Well, if you have a processor with 4 cpu cores (no hyperthreading), then it is kind of pointless to use more than 4 threads at once especially if each thread of the program will load up one core 100%.

I think it's actually going to depend on what the software does. It doesn't sound right to use only X threads because that's the number of CPUs (or cores) present. What happens when a few threads depend on the results of one that's still executing on a single core? Can some other work be done in that time with the available resources, rather than leaving 75% of the processor idle?
 
Memory, mainly. Each thread requires some stack space. To support 10,000 threads, each having a stack of 128K, you'd need 1,280 megs of memory -- just for the stack. Even if you don't use that much stack, you'll still reserve it, so you'll run out of address space pretty quickly.

I get giddy when software is designed properly, not when it reaches for arbitrary and counter-productive quantitative claims.

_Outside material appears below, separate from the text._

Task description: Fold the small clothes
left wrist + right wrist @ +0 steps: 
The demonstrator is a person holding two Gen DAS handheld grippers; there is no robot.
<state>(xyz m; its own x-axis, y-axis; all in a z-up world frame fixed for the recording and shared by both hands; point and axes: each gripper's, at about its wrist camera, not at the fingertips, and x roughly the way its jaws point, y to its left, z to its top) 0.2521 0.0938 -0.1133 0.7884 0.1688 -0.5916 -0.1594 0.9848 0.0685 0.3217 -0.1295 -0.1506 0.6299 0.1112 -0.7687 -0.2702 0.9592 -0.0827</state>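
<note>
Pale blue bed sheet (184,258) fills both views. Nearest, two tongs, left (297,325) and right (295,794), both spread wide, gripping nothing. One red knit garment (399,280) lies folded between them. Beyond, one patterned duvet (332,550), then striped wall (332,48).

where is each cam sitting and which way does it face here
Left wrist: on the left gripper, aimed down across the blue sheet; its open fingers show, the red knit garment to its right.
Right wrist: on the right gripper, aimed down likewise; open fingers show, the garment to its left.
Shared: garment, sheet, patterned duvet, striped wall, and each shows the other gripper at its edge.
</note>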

Well, it wouldn't run with a huge amount of threads by default. The thread count is input by the user at runtime.

And, when a thread completes it's work, it frees the memory up it was using.

I just did a test between running 1,000 threads and 10,000 threads. The RAM usage difference was not that much.

threads max RAM usage
10,000 526,248k

1,000 408,308k
 
I think it's actually going to depend on what the software does. It doesn't sound right to use only X threads because that's the number of CPUs (or cores) present. What happens when a few threads depend on the results of one that's still executing on a single core? Can some other work be done in that time with the available resources, rather than leaving 75% of the processor idle?

All threads work independently of the others.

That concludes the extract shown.